Feige

Rot-grüne Inkonsequenz Zu einer schutzlosen Unterschicht gehört eine parasitäre Oberschicht

Millionen nach Amerika zu verschiffen, wie vor 120 Jahren, geht nicht mehr. Millionen in den Krieg zu schicken, wie vor 60 Jahren, ist bei kapitalintensiver Kriegsführung auch keine echte Option. So bleibt offenbar nur die eine Chance: die Überzähligen müssen so willig und billig werden, dass Kuponschneider und Gutverdiener massenhaft auf Dienstpersonal zurückgreifen. Gärtner und Chauffeure, persönliche Sekretäre für die trockene Korrespondenz und Hostessen für die feuchten Vergnügen - jeder gut situierte Haushalt muss seine Arbeitgeberpflichten wahrnehmen. Selbstverständlich sind auch kollektive Varianten denkbar: Wohnparks für Betuchte mit eigener Wach- und Servicegesellschaft, wie es sie in den USA längst gibt.

Mit seinem Wutausbruch gegen alle Müßiggänger hat Wolfgang Clement die Richtung vorgegeben, dabei aber leider die Nachfrageseite völlig vergessen. Denn auch das deutsche Bürgertum sollte seine Schamgrenzen überwinden, seine Konsumgewohnheiten umstellen. Eine Luxuslimousine selbst zu fahren, wäre beispielsweise als das zu brandmarken, was es ist: ein beschäftigungspolitischer Skandal. Sonderbarerweise passiert an dieser zweiten Front fast nichts. Kein Schröder, der die Sekundanten seiner Frau präsentiert. Kein Clement, der die hohe Sparquote der Rentiers geißelt. Kein Gerster, der mit handfesten Zahlen die offenen Stellen hinter deutschen Gardinen summiert. Warum fordern FAZ und Christiansen keine tiefgreifenden Reformen des traditionellen Nachfrageverhaltens? Die Entschlackung des Sozialstaats, also die Preisbereinigung auf der Angebotsseite, ist doch längst zum Selbstläufer geworden, um den sie sich nicht weiter kümmern müssen. Gebot der Stunde wäre die Enttabuisierung des wohlverdienten Luxuskonsums, das freie Bekenntnis zu all den Helfern, die ein hochproduktiver Mensch benötigt, wenn er sich ganz auf seine Funktion in der Gesellschaft konzentrieren will. Statt ihre Einkommen und Vermögen offen zu legen, statt die Beschäftigungsintensität ihrer Verwendung selbstbewusst nachzuweisen, herrscht betretenes Schweigen. Kein unbefangenes Lob der Verschwendung und jener unentbehrlichen Tätigkeiten, die man früher völlig unpassend Knechtschaft nannte.

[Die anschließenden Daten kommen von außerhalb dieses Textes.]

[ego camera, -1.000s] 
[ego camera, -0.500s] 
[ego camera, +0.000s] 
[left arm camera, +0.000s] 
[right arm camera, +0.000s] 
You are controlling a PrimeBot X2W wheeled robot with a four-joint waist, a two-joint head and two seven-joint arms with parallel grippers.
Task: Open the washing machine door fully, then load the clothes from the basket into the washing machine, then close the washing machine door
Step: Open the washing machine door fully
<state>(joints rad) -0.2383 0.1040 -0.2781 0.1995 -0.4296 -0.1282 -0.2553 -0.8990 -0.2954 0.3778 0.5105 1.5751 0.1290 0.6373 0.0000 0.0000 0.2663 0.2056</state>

So wird der große Kraftakt von SPD und Grünen wohl verpuffen und doch wieder nur der linke Verdacht bleiben, dass die Hartz-Gesetze, die Agenda 2010 und der Beschluss zur faktischen Abschaffung der Arbeitslosenhilfe, den das Kabinett in der kommenden Woche fassen will, mit Beschäftigungspolitik nichts zu tun haben. Denn Glaubwürdigkeit könnten all diese Reformen nur beanspruchen, wenn der Kanzler und die sozialpolitischen Müllsortierer, die ihm machterhaltend zur Seite stehen, bereit wären, ihren Zynismus auf die Spitze zu treiben: Wir präsentieren Euch, ob in der Neuen Mitte oder im alten Establishment, die Reservearmee hand- und mundgerecht, aber bitte, jetzt müsst Ihr auch zugreifen.

Den Mut, das auszusprechen, haben sie freilich nicht. Vielleicht fehlt ihnen auch die simple Erkenntnis, dass zu einer schutzlosen Unterschicht eine parasitäre Oberschicht gehört. Der absurde Zirkel permanenter "Sozialreformen" wird deshalb zwangsläufig seine Fortsetzung finden, weil die Nutznießer gekappter Masseneinkommen und gestrichener Transferleistungen ihr Konto pflegen, statt sich auf ihre höfische Pflicht zu besinnen. Während die Amerikaner seit Jahrzehnten wissen, dass Neoliberalismus und Neofeudalismus zwei Seiten einer Medaille sind und nur zusammen das Schiff auf Kurs halten können, werden auf der deutschen Titanic die Mannschaftsdecks geplündert und die Kronleuchter vergessen. Mit Schlagseite auf den Eisberg zu treffen, wäre jedoch eine jämmerliche Vorstellung. Um so dringlicher wäre der andere Kurs, der unter dem Stichwort Bürgerversicherung kurz aufschien.